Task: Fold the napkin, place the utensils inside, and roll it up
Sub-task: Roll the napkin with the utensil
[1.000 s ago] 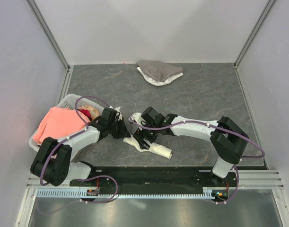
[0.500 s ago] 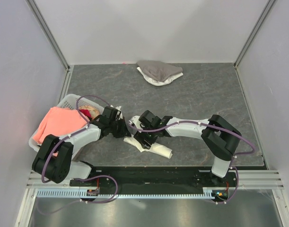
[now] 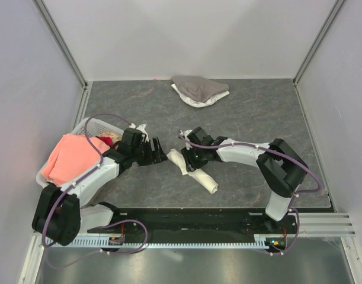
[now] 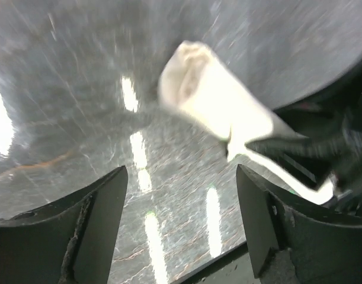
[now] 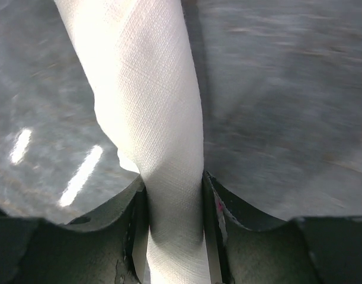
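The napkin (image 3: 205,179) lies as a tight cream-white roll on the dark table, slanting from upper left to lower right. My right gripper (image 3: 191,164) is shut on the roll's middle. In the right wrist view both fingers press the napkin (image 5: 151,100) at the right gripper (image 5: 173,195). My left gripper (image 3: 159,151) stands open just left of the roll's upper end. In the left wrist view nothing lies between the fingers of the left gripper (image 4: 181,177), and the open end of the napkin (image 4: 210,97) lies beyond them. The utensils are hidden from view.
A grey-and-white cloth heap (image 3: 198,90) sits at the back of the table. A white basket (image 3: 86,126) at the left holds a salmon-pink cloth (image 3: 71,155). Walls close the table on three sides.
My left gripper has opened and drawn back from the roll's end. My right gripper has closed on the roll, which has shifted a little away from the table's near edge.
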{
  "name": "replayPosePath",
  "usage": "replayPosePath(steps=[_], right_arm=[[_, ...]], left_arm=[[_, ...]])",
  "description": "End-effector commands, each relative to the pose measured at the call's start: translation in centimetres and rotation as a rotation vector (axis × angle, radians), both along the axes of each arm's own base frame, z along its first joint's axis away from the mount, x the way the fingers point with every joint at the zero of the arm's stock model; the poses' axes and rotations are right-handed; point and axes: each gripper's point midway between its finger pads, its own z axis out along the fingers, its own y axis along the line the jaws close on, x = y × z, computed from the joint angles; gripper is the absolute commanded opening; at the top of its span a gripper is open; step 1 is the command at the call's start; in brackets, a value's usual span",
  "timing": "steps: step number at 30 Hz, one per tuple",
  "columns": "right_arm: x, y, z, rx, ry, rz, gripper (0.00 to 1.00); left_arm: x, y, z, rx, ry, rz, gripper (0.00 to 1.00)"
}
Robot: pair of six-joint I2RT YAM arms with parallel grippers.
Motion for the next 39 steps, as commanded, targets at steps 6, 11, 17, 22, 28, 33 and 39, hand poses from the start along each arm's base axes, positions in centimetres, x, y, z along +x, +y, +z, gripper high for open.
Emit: replayPosePath(steps=[6, 11, 17, 22, 28, 33, 39], right_arm=[[3.3, -9.1, -3.8, -0.191, 0.063, -0.307, 0.46], [4.2, -8.6, -3.0, -0.158, 0.044, -0.310, 0.50], [5.9, -6.7, 2.0, -0.038, -0.042, -0.291, 0.71], [7.0, -4.7, 9.1, 0.146, -0.129, -0.250, 0.88], [8.4, -7.9, 16.0, 0.275, -0.323, -0.356, 0.97], [8.2, -13.3, 19.7, 0.277, -0.589, -0.519, 0.98], [6.9, -16.5, 19.7, 0.252, -0.688, -0.606, 0.98]], left_arm=[[2.2, 1.6, 8.9, -0.013, -0.284, 0.072, 0.90], [1.6, 2.2, 10.5, 0.002, -0.327, 0.062, 0.91], [1.1, 2.2, 13.0, -0.008, -0.410, 0.018, 0.93], [0.7, 1.2, 16.9, -0.013, -0.541, -0.127, 0.95], [0.0, 2.0, 21.7, 0.014, -0.702, -0.160, 0.97], [-0.5, 2.8, 22.7, 0.033, -0.764, -0.145, 0.98], [-0.6, 4.1, 22.4, 0.074, -0.797, -0.094, 0.99]])
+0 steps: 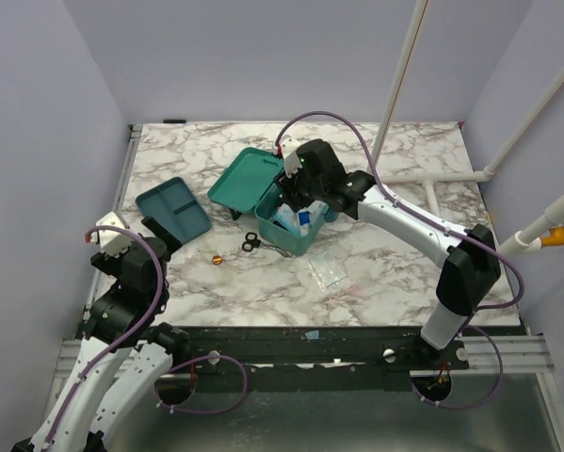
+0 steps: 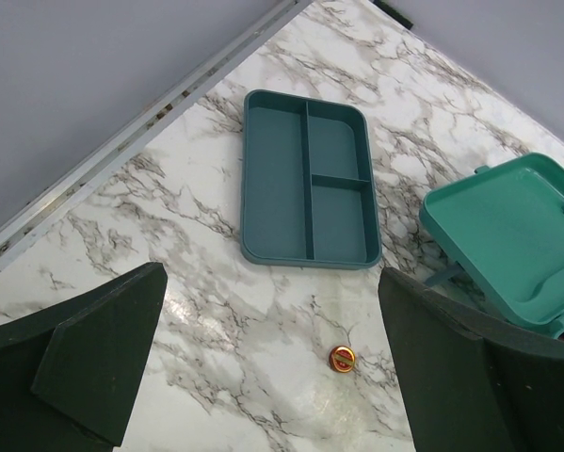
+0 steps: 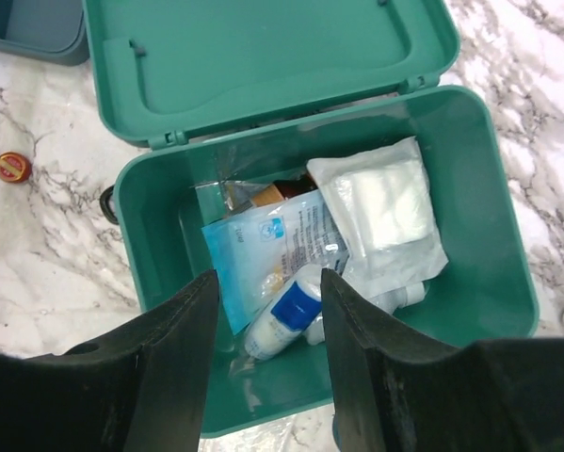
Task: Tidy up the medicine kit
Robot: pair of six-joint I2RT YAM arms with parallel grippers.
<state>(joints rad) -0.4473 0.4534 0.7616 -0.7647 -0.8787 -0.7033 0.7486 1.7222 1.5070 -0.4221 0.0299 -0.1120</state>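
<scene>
Seeing our right gripper (image 3: 267, 292) released over the open kit (image 3: 489, 268), left gripper (image 2: 272, 301) spread wide and empty; tray (image 2: 277, 188), cap (image 2: 342, 357), scissors (image 1: 251, 243), bag (image 1: 327, 271) lie outside on the table (image 1: 385, 278).

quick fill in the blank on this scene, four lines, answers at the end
1. The lid of the medicine kit is ___.
2. The compartment tray on the table is divided into ___ compartments.
3. The small bottle lying inside the medicine kit has a ___ cap.
4. The pincer hanging over the medicine kit belongs to the ___ arm.

Missing words: open; three; blue; right
</scene>
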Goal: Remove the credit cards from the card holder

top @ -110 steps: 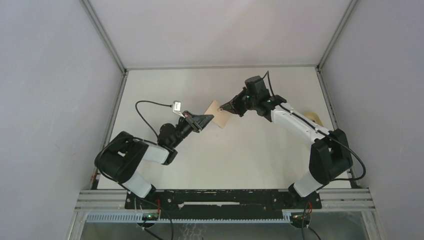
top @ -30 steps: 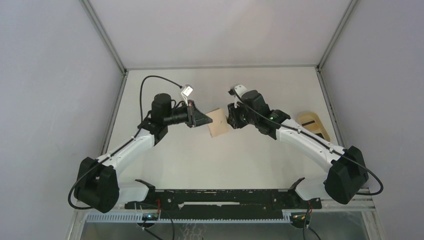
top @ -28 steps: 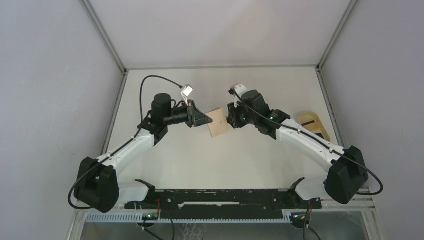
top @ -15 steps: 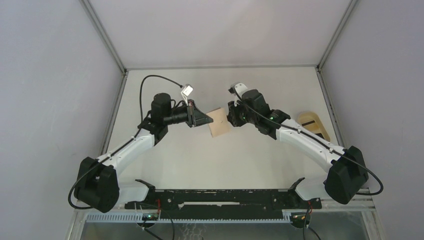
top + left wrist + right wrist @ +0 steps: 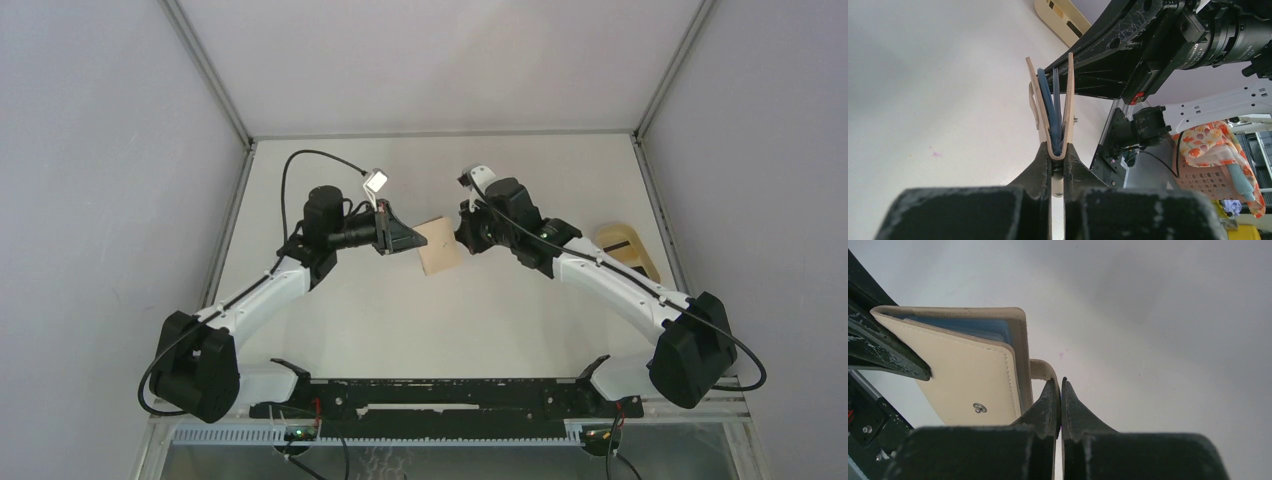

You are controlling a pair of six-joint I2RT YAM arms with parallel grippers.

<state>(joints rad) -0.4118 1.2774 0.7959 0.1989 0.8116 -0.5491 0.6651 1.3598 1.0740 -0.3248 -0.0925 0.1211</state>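
Note:
The tan card holder [image 5: 437, 246] hangs above the table between my two grippers. My left gripper [image 5: 410, 240] is shut on its folded bottom edge, as the left wrist view [image 5: 1058, 150] shows. The card holder [image 5: 1068, 100] gapes open in a V with the light blue credit card [image 5: 1048, 107] inside. I cannot make out the black card. My right gripper [image 5: 460, 233] is at its right edge. In the right wrist view the jaws [image 5: 1060, 385] are shut at the end of the curved strap [image 5: 1043, 369]. The snap dot [image 5: 979, 408] faces that camera, and the blue card edges [image 5: 963, 325] show at the top.
A tan oval tray [image 5: 628, 248] lies on the table at the right, behind my right forearm, and also shows in the left wrist view [image 5: 1060, 15]. Grey walls enclose the white table [image 5: 420, 320] on three sides.
Since 3.7 s ago the left arm has risen and stretched out, and the card holder has come up off the table. Over the last second almost nothing has moved.

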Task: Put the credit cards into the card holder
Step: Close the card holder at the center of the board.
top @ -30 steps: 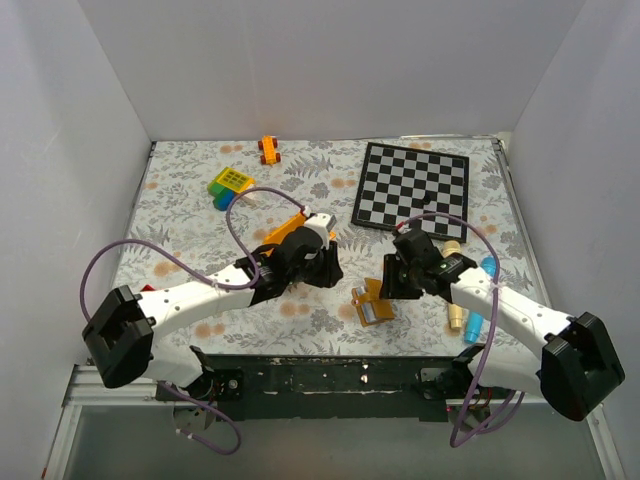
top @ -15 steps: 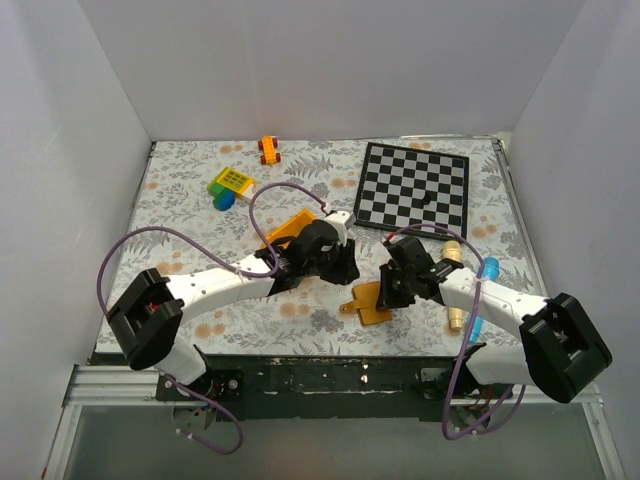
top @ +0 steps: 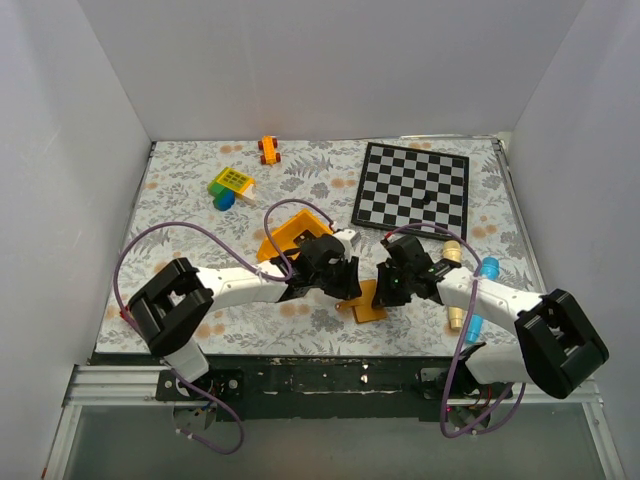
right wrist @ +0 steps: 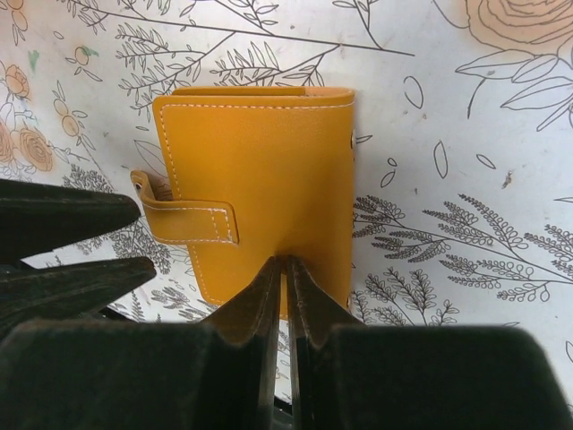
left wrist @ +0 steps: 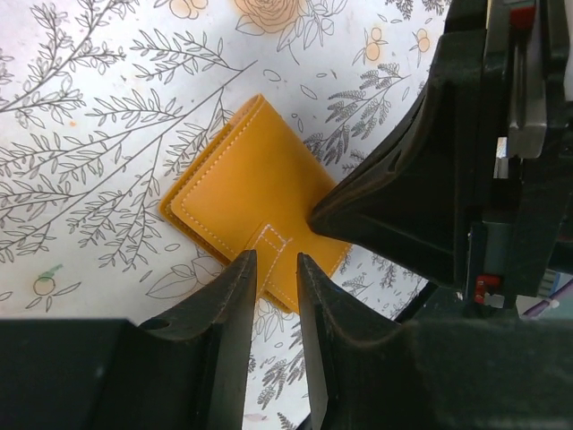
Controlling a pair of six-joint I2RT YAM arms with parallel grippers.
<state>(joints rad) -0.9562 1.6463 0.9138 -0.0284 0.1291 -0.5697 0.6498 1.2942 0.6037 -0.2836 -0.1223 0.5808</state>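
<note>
Tan card holder lies closed; right hand pressed together on its edge, left hand narrowly spread astride the strap.

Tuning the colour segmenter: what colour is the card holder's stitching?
White stitching on the orange-yellow card holder; clearest in the right wrist view.

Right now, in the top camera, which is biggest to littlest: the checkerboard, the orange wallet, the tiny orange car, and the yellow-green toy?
1. chequered board, by far.
2. card holder and yellow-green toy look about alike; the holder is partly covered, so I won't rank them.
3. orange car, smallest.
</note>
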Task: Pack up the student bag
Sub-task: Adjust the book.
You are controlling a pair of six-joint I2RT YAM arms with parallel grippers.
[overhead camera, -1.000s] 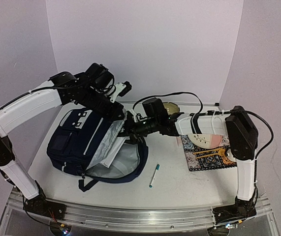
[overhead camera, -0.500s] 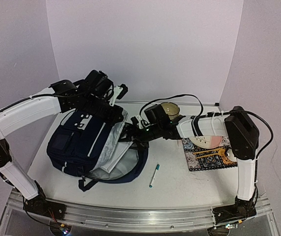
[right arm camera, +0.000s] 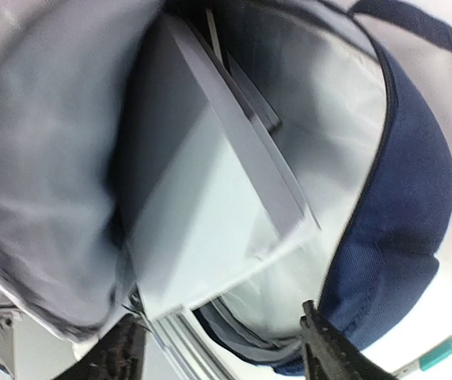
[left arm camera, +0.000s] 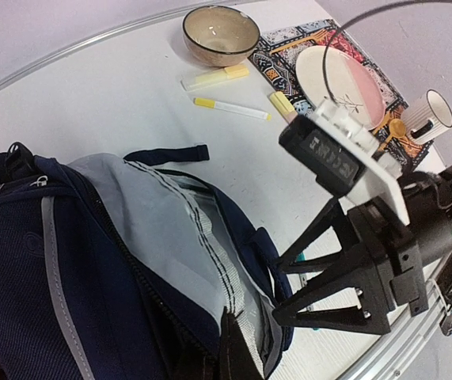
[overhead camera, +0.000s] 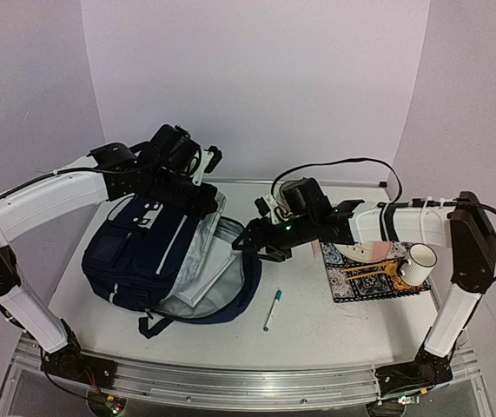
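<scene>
White desk under lilac walls carries the student bag (overhead camera: 143, 252) at the left centre of the top view. It lies open, with grey lining and a white notebook (right arm camera: 210, 198) inside. The left hand (overhead camera: 202, 193) is pressed together on the upper rim of the mouth, apparently holding it open. The right hand (overhead camera: 246, 245) hovers just right of the mouth, fingers apart and empty. I judge the packing is partly done. The next move calls for fetching the teal pen (overhead camera: 271, 310) at lower centre, with a precise pinch on its thin body.
</scene>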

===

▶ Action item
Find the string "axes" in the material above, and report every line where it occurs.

▶ Task result
  "description": "End-effector commands, each relative to the pose measured at the call's start: translation in centimetres and rotation as a rotation vector (axis × angle, radians), both along the axes of each arm's own base frame, z along its first joint's axis away from the mount, x the way the fingers point with every joint at the zero of the arm's stock model; the poses' axes and rotations are right-handed; point and axes: each gripper's point midway between its finger pads, its own z axis out along the fingers, its own y axis along the line the jaws close on, x = y × z, computed from the joint angles; gripper is the absolute commanded opening; at the top of its span a gripper is open; step 1 is the command at the call's start; in brackets, a value's usual span",
Motion for the next 39 steps, as commanded, targets at steps 6, 11, 17, 22, 28, 33 and 39, hand poses from the start along each arm's base axes, positions in centimetres, x, y, z along +x, +y, +z, gripper high for open.

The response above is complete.